Double Spout and Bridge Bottle
The ancient Nasca culture, centered on the south coast of Peru, was known for its fine polychrome pottery. In this desert-like region, the Nasca produced imagery that often related to the worship of supernatural beings who assured agricultural success. The highly abstract mythological figures that appear on the upper register of this bottle are most likely connected to these religious beliefs. The band of faces on the lower register may represent women or, alternatively, warriors with face painting under their eyes.
- Culture: Nasca
- Medium: Ceramic, pigment
- Place Made: Peru
- Dates: 100 B.C.E.-600 C.E.
- Dimensions: 8 x 8 x 8 in. (20.3 x 20.3 x 20.3 cm) (show scale)
- Collections:Arts of the Americas
- Museum Location: This item is not on view
- Accession Number: 41.426
- Credit Line: Henry L. Batterman Fund
- Rights Statement: Creative Commons-BY
- Caption: Nasca.

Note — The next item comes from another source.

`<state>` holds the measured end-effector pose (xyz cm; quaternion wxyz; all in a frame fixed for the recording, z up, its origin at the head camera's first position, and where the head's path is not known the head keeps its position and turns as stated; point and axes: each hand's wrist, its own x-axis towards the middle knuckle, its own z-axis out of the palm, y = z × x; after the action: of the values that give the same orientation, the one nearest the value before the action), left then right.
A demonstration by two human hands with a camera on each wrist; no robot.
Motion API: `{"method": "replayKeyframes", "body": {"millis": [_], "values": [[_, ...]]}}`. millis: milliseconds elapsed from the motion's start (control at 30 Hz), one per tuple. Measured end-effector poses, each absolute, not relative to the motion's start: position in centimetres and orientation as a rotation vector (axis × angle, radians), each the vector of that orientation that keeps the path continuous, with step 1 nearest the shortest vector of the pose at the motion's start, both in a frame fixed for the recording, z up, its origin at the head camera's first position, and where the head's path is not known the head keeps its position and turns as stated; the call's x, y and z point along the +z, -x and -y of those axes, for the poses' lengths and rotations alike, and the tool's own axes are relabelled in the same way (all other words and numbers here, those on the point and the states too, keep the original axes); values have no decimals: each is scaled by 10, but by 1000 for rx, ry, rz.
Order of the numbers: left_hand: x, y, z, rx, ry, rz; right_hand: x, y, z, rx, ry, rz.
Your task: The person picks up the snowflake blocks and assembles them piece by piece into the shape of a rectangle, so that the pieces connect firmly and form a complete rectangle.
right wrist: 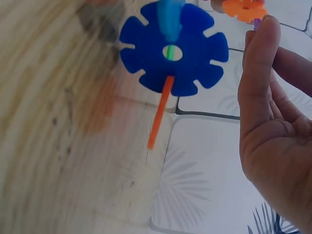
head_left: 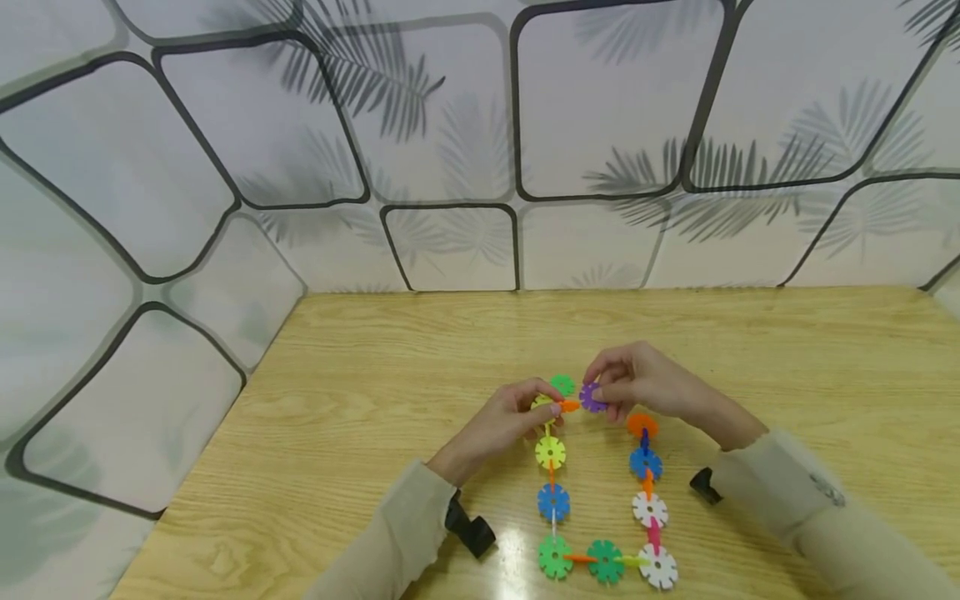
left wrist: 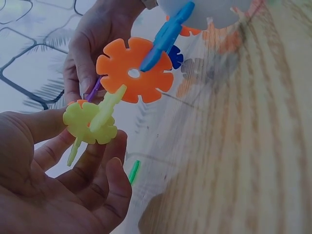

Double Spout and Bridge Bottle, 100 B.C.E.-600 C.E. Ceramic, pigment, 8 x 8 x 8 in. (20.3 x 20.3 x 20.3 cm). Brooklyn Museum, Henry L. Batterman Fund, 41.426. Creative Commons-BY
- Catalogue Description: Ceramic vessel with double spouts joined by a bridge handle. Its rounded bottom converges to an almost flat top on which two tapered spouts sit, joined by a convex bridge handle. The reddish clay has painted decoration in red, reddish brown, black, grey, white, and yellow ochre. The upper half of the vase has serpents and jaguar motifs vividly painted on a white background. Encircling the vase below these creatures is a series of human heads. The lower section of the vessel is undecorated. Condition; good; some surface abrasions.